Business Model Innovation for Social Enterprises
Innovating BMs to foster impact
Focusing on businesses, innovation activities generally move on a spectrum that ranges from exploiting (improving) current models to exploring new opportunities for radical disruption. Here, each business can choose where to place the needle, reshaping its business model accordingly.
Business Model Innovation explained
- target market (the “Who?” of their business models)
- value proposition (the “What?” of their business models)
- operating model and value architecture (the “How?” of their business models)
- revenue model (the “What’s in it?” of their business models)
Types of Business Model Innovation for Social Enterprises
As anticipated, BMI can act on one or more of the following dimensions: the “Who?“, the “What?“, the “How?” and the “What’s in it?” of an existing business model. Let’s now discuss common innovation pathways for each category.
Innovating the “Who?” of a BM
To begin with, social enterprises may leverage existing resources, competences and capabilities to expand their current reach. In most cases, BMI happening at this level relates to:
- looking for new beneficiaries and customers within the same sector;
- looking for new beneficiaries and customers in other business segments and industries.
Similar strategies work best when organizations can easily identify (or even anticipate) trends and overcome those barriers keeping away potential new targets and audiences. BioLite is a great example of that, as this social enterprise understood early on how to use its innovative thermo-electric technology to serve two very diverse segments: outdoor recreation users and off-grid households. Apparently unrelated targets that allowed the company to successfully expand in American, European and African markets.

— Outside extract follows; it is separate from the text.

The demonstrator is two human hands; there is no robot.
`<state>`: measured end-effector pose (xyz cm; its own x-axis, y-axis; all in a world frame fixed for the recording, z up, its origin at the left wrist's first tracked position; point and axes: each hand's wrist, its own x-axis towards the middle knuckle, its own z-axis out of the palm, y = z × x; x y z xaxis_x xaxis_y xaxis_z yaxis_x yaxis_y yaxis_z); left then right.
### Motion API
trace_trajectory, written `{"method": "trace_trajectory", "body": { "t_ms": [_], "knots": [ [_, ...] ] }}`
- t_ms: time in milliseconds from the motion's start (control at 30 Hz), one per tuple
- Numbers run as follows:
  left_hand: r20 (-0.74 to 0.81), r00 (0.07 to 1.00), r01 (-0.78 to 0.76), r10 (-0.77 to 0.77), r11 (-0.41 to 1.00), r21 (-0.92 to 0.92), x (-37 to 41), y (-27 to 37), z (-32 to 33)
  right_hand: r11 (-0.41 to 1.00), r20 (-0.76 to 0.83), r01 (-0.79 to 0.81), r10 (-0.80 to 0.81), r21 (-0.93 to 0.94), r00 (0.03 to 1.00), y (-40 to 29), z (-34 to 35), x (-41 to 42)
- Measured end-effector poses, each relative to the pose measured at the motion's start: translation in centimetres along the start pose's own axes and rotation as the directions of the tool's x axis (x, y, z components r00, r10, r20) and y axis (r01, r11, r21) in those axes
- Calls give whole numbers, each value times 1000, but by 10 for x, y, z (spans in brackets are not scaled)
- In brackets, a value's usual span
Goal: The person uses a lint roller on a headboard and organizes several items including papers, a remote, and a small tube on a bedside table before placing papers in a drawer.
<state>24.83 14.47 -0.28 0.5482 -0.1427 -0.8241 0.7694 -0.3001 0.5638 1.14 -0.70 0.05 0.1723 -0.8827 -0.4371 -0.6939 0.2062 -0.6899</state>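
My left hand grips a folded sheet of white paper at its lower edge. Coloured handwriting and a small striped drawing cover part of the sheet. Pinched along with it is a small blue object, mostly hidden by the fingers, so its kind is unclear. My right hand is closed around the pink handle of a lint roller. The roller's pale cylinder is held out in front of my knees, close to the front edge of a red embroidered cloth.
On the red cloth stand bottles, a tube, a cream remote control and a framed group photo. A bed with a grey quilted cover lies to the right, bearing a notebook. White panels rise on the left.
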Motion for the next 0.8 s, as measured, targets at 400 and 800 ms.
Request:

Innovating the “What?” of a BM
Let’s move onto exploring other opportunities for BMI, especially those impacting on the Value Proposition. This is the dimension where so-called product/service innovations usually take place. Here, socially-oriented organizations can typically choose among:
- Improving performances of existing products/services
- Introducing new functionalities and features to existing products/services
- Changing the way products/services are used by the target
- Developing complementary products/services to existing offerings
- Replacing existing products/services with new ones
As you may see, such options move from improving current models (“incremental innovation”) to radically reinventing them (“disruptive innovation”). Proximity Designs, a Myanmar-based social enterprise, has pretty much experienced them all, since it first improved its initial value proposition and then created over time new, complementary products and services for its target market, adjusting to their evolving needs.
Innovating the “How?” of a BM
Innovating the operating model means rethinking the way we deliver value to both beneficiaries and customers. Thus, it relates to core activities, key resources and strategic partnerships arranged by a social enterprise. The most diffused innovations falling in this category are:
- Introducing new technologies and/or new key resources
- Associating with competitors and “supplementors” (namely, companies offering complementary products/services)
- Modifying, removing or adding steps in the value chain
- Including “impact creation” at one or more steps of the value chain (i.e. employment of vulnerable targets, sustainable sourcing, etc.)
Probably innovations at this stage are among the most radical ones a social enterprise can implement. But benefits may be huge. For instance, Aravind Eye Care reinvented its core processes by adding two surgical tables to every operating room, in order to more quickly and affordably treat blind people in India. Again, RecyclePoints added impact to its value chain, supporting low-income, waste-pickers through economic incentives and empowerment. Thanks to similar innovations, both organizations have been able to magnify impact.
Innovating the “What’s in it?” of a BM
Finally, BMI can also relate to the revenue model itself. Here, main pathways include:
- Changing pricing and/or payment mechanisms for current revenue streams
- Creating new revenue streams
Since impact organizations often deal with vulnerable targets, price increases are quite uncommon in social entrepreneurship, especially when beneficiaries are unable to directly pay for a product or service. Thus, social enterprises may need to create new revenue engines and identify new customers to add to the equation, just like Sanergy did with its byproducts.
Timing, opportunities and implications of BMI
Although introduced as silos, BMI strategies can be deeply intertwined. As a matter of fact, a change happening on one dimension (i.e. targeting new beneficiaries) usually has implications on the other ones too (i.e. developing new products/services, modifying the value chain, creating new revenue streams). But when does a social entrepreneur should begin thinking about BMI?
As previously said, BMI is often driven by either internal or external factors (or a combination of both). So, it is fair to claim that social enterprises may choose to innovate their business models when they identify to new opportunities to pursue, new threats to overcome (i.e. technology, competition, regulation) or new untapped needs to tackle. Failing in that often compromises long-term sustainability of the enterprise.
In this article, we explored business model innovation for social enterprises and analyzed ways to turn it into practice. In general terms, BMI can impact on value creation (“Who?” and “What?” of a BM), value delivery (“How?”) as well as value capture (“What’s in it?”). Each having its own pool of strategies to choose among.
Although social enterprises and social businesses primarily exist to tackle complex social problems, at times business model innovation may be needed in order to survive in the long run. Thus, we hope the framework provided will be helpful for social entrepreneurs to more easily and effectively navigate business model innovations and successfully keep generating positive impact!